For a number of years, we have seen a big jump forward in sales tools and technologies, but we haven’t necessarily seen the same jump forward in sales performance across the board.

In a keynote I heard recently, I heard something ridiculous that went something like “6% of sales people are responsible for 94% of sales.”

That may or may not be entirely accurate, but it does flow nicely with the Pareto Principle that says 80% of your results will come from 20% of your actions.

This idea is likely more important for sales folks than ever before because as we have moved from a sales culture that prized compliance and consistent actions that were consistent across your entire team, we need more creativity and more thoughtful engagement by our sales teams using important platforms like Loom so that connection is at the forefront.

Now more than ever.

The old days of salespeople being able to get by on a sales script are gone.

What we need now is a much higher level of business acumen from our salesforce.

This means that we can’t silo our salespeople off from the rest of the business.

This will require that our salespeople can’t just talk specs, they actually have to talk outcomes.

Instead of focusing on activities like how many cold calls you make a day, the modern salesperson must be comfortable being responsible for a set of outcomes.

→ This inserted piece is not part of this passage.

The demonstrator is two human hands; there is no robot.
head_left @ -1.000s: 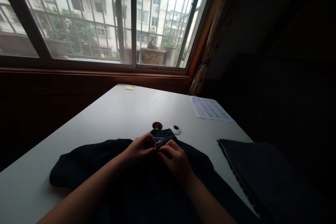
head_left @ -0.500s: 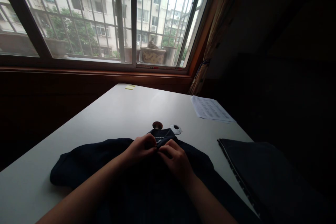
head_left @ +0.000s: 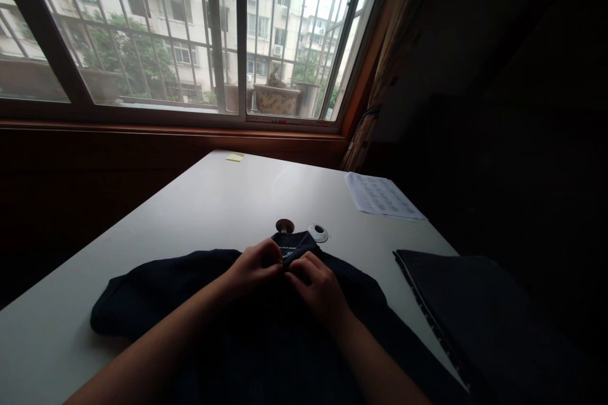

The needs of the modern sales force are going to put a lot of pressure on sales managers too.

Because for far too long, management by numbers has been a common and acceptable form of growing sales teams.

“Do more of this.”

“Do less of that.”

“Are you making your calls?”

These are all ways of avoiding the work.

The work now is about thinking, learning, and creating. Not just doing.

But sales people can’t do it alone.

So my question for the sales managers out there is: “Will you let your teams do incredible work this year?”